The lowly resistor has been given a makeover. And if
your job has anything to do with precision, you should
pay attention. Microbridge recently announced its
MBT-303-A eTC Rejustor, which is a series-resistive voltage divider in a small IC-style package (Fig. 1).
Both resistors can be independently trimmed to any value
between 21 and 30 kV with 0.01% precision. Also, the temperature coefficient (TC) can be adjusted independently. Microbridge's resistor-trimming technology relies on annealing poly-silicon resistors rather than laser trimming—and that's where
the story starts to get interesting.
THE AHA! MOMENT
Essentially, a Rejustor comprises a
thermally isolated poly film resistor and an adjacent power
resistor, which is pulsed in a controlled fashion, briefly raising
the temperature of the Rejustor resistor.
Thermal trimming of resistors isn't new. Several Japanese
companies were working on it some 20 years ago, but those
resistors weren't thermally isolated. On the other hand, thermally
isolated microstructures aren't new either. Honeywell offers flow
sensors and infrared detectors based on bulk-micromachined
thermally isolated microstructures.
This is where Microbridge steps in. Microbridge's founders
were pursuing potential sensor applications that would use
thermally isolated microstructures to raise chemically sensitive
films to several hundred degrees Celsius. Along the way, they
encountered high-temperature stability problems with poly-silicon films used in standard CMOS processes.
At one point, they were working with a sensor that needed a
very well-matched pair of thermally isolated resistors. But they remembered that those poly-silicon resistors "got unstable" at
high temperatures. After reviewing old data, they realized a
consistently repeatable relationship existed between temperature and time (duration) for heating the poly-silicon structure
and how much its resistance changed.
They started manually applying short voltage pulses (touching the resistor terminal with a wire coming from the power
supply) while watching the no-flow output. What they achieved
was the first rudimentary in-circuit sensor offset trim, which
ultimately led to the eTC Rejustor.
In those experiments, human observation provided the feedback during the pulse sequence. That now has been automated after a great deal of experimentation. In the manufacturing
process, which can be applied to ICs as well as to discretes
such as the MBT-303-A, localized annealing directly changes
sheet resistance.
At the end of the CMOS process (for example, after the
bond-pads are opened), the microstructures are typically
released by a bulk-silicon etch process, leaving them suspended over a cavity. This offers enhanced thermal isolation
and low thermal mass, which enables localized, controllable,
and rapid thermal cycling of the resistance elements embedded in the microstructures.
PHYSICS
At very high temperatures (several hundred
degrees Celsius, far out of normal electronics operating ranges), typical resistor materials exhibit the instability
observed by Microbridge's
founders. The Rejustors are
thermally isolated portions of
common resistive films placed
adjacent to highly localized
and electrically controllable
heat sources.
Material properties such as
room-temperature resistivity and
TC can be manipulated by careful control of the heating and
cooling schedule. Thermal isolation means that only a few tens of degrees Kelvin per miliwatt
are dissipated in the microstructure. Also, because the thermal
mass being heated is small, rapid heating and cooling are possible, permitting a software-controlled feedback-based adjustment algorithm.
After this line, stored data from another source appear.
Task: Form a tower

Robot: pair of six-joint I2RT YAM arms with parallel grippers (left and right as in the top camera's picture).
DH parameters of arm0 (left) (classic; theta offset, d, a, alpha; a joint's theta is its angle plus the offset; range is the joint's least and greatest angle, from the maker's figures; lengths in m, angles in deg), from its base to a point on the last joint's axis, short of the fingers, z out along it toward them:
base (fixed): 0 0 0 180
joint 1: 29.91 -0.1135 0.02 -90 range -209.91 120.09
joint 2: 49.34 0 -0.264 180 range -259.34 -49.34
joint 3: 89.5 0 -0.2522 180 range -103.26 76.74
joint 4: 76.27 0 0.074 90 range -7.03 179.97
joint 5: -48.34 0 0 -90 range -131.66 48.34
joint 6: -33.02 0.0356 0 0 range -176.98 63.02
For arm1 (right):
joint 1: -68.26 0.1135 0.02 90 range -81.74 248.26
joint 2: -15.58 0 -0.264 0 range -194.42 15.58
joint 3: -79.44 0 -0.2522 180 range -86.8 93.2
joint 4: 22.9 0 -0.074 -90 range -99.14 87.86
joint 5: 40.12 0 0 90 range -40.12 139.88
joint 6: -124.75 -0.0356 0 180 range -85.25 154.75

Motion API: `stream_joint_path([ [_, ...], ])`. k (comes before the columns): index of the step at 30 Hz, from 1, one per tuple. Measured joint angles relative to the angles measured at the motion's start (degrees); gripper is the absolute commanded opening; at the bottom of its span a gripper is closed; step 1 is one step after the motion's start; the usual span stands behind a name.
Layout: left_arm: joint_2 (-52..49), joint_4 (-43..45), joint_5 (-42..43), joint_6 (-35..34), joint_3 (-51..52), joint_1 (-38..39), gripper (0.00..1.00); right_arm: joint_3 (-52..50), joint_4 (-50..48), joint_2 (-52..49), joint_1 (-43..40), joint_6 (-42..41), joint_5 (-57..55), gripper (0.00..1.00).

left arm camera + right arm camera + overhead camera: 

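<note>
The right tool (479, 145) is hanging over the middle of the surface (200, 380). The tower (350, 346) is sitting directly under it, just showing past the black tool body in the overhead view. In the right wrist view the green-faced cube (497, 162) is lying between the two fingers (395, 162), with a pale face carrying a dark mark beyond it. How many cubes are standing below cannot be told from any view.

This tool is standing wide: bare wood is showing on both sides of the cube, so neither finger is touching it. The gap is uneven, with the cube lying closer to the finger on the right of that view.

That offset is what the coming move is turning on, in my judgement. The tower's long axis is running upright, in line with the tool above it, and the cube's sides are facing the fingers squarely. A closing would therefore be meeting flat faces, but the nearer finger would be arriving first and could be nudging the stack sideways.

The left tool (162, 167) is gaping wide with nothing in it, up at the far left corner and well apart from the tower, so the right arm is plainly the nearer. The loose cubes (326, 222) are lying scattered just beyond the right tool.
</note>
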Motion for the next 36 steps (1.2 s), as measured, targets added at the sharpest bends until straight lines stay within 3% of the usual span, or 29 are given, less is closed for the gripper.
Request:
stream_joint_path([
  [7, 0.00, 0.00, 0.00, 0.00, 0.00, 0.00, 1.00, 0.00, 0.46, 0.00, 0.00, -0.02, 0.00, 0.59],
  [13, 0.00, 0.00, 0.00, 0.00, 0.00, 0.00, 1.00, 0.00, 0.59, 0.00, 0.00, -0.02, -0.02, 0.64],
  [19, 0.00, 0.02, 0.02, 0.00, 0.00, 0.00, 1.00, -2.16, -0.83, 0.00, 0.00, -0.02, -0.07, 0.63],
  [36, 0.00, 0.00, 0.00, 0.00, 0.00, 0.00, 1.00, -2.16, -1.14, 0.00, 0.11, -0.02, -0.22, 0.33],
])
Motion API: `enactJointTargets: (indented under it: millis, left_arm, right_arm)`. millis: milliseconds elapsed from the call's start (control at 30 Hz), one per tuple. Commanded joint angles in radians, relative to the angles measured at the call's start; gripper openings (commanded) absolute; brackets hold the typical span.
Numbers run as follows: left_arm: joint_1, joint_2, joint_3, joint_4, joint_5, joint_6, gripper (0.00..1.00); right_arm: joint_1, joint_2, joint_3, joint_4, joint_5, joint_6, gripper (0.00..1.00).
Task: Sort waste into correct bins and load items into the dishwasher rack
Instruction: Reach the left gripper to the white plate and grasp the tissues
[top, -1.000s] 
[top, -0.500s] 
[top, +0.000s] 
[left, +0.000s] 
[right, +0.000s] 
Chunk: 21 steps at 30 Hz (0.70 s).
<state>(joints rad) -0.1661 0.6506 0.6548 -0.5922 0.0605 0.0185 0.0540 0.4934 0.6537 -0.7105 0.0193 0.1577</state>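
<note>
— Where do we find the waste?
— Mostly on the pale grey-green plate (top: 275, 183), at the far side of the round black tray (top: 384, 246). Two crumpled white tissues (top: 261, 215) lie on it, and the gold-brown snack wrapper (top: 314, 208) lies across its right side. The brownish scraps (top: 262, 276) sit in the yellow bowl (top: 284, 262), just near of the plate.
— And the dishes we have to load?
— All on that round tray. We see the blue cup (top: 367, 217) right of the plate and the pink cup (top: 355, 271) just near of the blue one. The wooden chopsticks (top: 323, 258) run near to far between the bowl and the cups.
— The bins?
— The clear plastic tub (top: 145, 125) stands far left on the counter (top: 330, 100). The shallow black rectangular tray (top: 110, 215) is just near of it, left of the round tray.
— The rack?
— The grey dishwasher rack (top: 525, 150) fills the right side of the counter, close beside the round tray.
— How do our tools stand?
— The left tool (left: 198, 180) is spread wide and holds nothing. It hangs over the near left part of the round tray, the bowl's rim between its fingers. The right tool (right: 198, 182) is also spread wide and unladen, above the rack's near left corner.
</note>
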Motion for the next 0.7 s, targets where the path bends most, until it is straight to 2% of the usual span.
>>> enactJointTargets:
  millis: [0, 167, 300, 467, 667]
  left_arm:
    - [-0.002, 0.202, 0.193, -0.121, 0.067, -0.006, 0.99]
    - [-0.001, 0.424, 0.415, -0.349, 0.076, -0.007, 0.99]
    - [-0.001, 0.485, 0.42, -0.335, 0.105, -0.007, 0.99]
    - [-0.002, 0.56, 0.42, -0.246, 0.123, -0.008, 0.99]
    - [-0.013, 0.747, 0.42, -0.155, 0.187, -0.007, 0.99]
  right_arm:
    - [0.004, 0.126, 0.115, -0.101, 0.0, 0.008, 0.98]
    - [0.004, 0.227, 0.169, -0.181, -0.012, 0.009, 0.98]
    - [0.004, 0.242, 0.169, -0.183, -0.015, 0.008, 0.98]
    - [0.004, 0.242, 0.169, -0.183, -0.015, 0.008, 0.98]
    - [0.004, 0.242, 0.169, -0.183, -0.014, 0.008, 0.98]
The most important point about these developments is that
it's possible to adjust resistance and TC to independent targets. Hence, Microbridge called the result an "eTC Rejustor."
Unlike conventional TC-controlled components, no extra temperature sensor is needed because the eTC Rejustor is its own
temperature sensor as well as the adjustment device.
This simplifies a number of vexing production problems for
analog engineers. For instance, amplifier offset and TC offset
can be compensated in the analog domain, right at the source.
No lookup-table, analog-to-digital converter (ADC), or digital-to-analog converter (DAC) is needed, and the lack of a stepwise
mixed-signal interface implies zero quantization noise.